Stored dataset items:

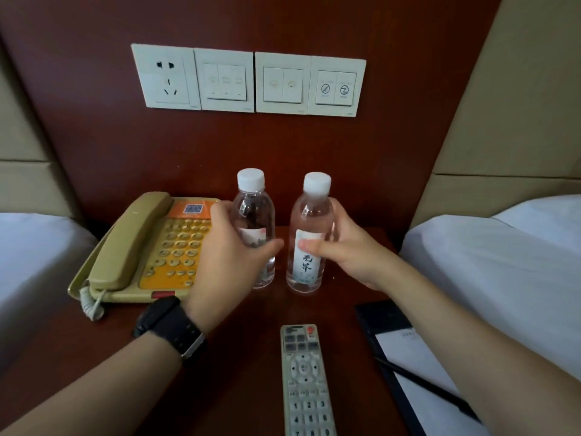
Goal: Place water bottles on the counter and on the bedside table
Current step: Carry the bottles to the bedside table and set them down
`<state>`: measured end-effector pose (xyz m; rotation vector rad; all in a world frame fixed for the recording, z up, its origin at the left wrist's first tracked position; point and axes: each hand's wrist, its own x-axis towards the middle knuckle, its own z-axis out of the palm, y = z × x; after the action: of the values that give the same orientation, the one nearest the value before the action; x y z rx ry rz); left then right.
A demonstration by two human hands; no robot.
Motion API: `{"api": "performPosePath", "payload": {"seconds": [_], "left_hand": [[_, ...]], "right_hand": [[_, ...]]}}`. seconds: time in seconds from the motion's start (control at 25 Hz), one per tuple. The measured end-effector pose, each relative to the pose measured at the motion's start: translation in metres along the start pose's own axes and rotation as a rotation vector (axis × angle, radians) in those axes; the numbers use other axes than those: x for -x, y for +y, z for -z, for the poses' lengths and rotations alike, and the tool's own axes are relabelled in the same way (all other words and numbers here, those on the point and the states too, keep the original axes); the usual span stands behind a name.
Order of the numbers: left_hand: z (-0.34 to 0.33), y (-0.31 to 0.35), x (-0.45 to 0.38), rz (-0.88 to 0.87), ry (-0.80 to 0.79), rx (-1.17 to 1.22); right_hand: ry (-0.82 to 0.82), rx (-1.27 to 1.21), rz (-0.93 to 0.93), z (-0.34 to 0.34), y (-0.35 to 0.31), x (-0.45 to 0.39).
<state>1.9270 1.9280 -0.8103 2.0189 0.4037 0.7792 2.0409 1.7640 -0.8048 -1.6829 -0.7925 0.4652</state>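
Note:
Two clear water bottles with white caps stand upright side by side on the dark wooden bedside table (239,357), near its back. My left hand (228,253) wraps around the left bottle (253,212), thumb across its label. My right hand (349,250) grips the right bottle (309,215) from its right side, thumb on the white label. Both bottle bases rest on the tabletop, a small gap between them.
A beige and orange telephone (147,250) sits left of the bottles. A white remote (305,382) lies at the front middle, a black notepad folder with pen (408,357) at the front right. White beds (503,262) flank the table. Wall switches (251,80) above.

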Motion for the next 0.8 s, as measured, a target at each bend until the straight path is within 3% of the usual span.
{"api": "performPosePath", "payload": {"seconds": [0.16,0.8], "left_hand": [[0.000,-0.021,0.011,0.050,-0.103,-0.205],[-0.043,-0.025,-0.066,0.123,-0.088,-0.222]], "right_hand": [[-0.022,0.200,0.008,-0.002,0.010,0.003],[0.097,0.310,-0.004,0.017,0.039,-0.078]]}}
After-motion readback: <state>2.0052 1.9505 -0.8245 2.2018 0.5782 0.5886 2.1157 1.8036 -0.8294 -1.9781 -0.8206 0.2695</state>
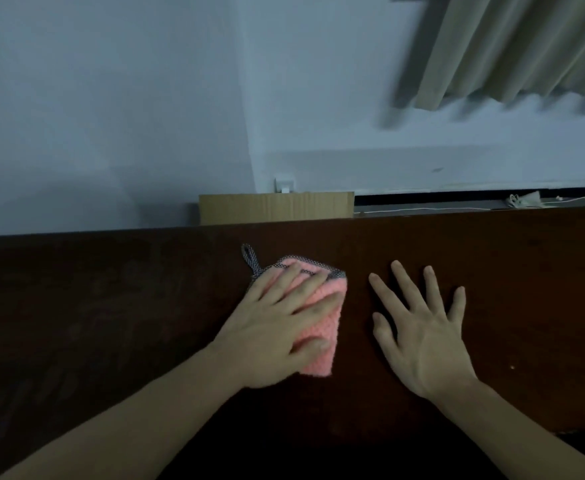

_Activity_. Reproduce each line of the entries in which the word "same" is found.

_Written answer_.
`<state>`: measured end-effector pose (xyz m; rotation vector rad; all in a world frame fixed for the recording, z up, its origin at the left wrist's first tracked position; point and axes: each hand's wrist, its own x-axis towards the middle knuckle, its own z-axis out of the palm, y = z × x; after the action: of the values that give the same orientation, the one nearest the value before the action; x y z rx ry rz); left then right.
Motion API: `{"api": "performPosePath", "payload": {"seconds": [_], "left_hand": [[_, ...]], "right_hand": [[_, ...]]}}`. seconds: time in seconds from the motion's start (control at 25 Hz), one per tuple. The measured end-effector pose, each relative to the pose measured at the motion's start: translation in metres along the start pose's own axes and rotation as a rotation vector (axis × angle, radians) in those axes; the numbers use other axes than those: x for -x, y for +y, z for -z, for the poses' lengths and rotations alike, and the tool's own axes are relabelled in the same way (all other words and numbers here, those on the point and the states too, keep the original axes); the usual span stands behind a name.

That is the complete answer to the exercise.